Postby scotts » Tue Mar 04, 2014 7:41 pm

Back from 2 weeks in Roldanillo, and now less than 2 weeks till baby girl coming and officially a dad...
Add to that our winter weather, and I've been mostly grounded and spending way too much time reading and dreaming about flying, still weighing risks, and generally waiting waiting waiting around for the due date, and being around for my girls.

While in Roldanillo, I took another collapse on my Gin Zulu (not as bad as the first in Woodstock). Was heading generally towards the house thermal off Tanques launch, got close, wing unloaded some before !wham- feet over my head for a moment; "free" fall; then trusty Zulu recovers without input or delay, or even course change. Still, shook me up some. I went on to have my best flight ever, catching (my own) relatively strong thermals and even reaching cloudbase for my first time ever!
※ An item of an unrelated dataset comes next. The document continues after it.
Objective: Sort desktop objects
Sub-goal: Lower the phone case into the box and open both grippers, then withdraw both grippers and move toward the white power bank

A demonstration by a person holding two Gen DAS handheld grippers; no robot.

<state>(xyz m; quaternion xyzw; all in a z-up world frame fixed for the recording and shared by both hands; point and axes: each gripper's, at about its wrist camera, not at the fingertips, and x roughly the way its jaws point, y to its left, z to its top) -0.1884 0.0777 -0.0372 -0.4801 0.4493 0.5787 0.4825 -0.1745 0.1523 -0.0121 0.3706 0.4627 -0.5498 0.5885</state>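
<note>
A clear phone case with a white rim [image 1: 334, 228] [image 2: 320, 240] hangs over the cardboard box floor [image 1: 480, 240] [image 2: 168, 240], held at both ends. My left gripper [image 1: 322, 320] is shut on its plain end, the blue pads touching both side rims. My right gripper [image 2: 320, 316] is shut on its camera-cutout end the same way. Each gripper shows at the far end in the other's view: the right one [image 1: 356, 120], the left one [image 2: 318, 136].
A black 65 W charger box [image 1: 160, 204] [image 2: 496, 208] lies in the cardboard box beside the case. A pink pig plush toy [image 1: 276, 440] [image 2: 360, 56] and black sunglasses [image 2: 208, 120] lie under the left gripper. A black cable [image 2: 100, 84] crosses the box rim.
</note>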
My mind was on my girls for the rest of the trip. And my first baby...

Since, I've had plenty of time to think about things, and I'm still not sure the safety margin is there for me. My current strategy is to try and stack to odds in my favor by being conservative and always trying to make the safer decision when I can (yet still fly on occasion) and only fly if its all "perfect." (this all means I wont be flying as much, which I realize is a catch22).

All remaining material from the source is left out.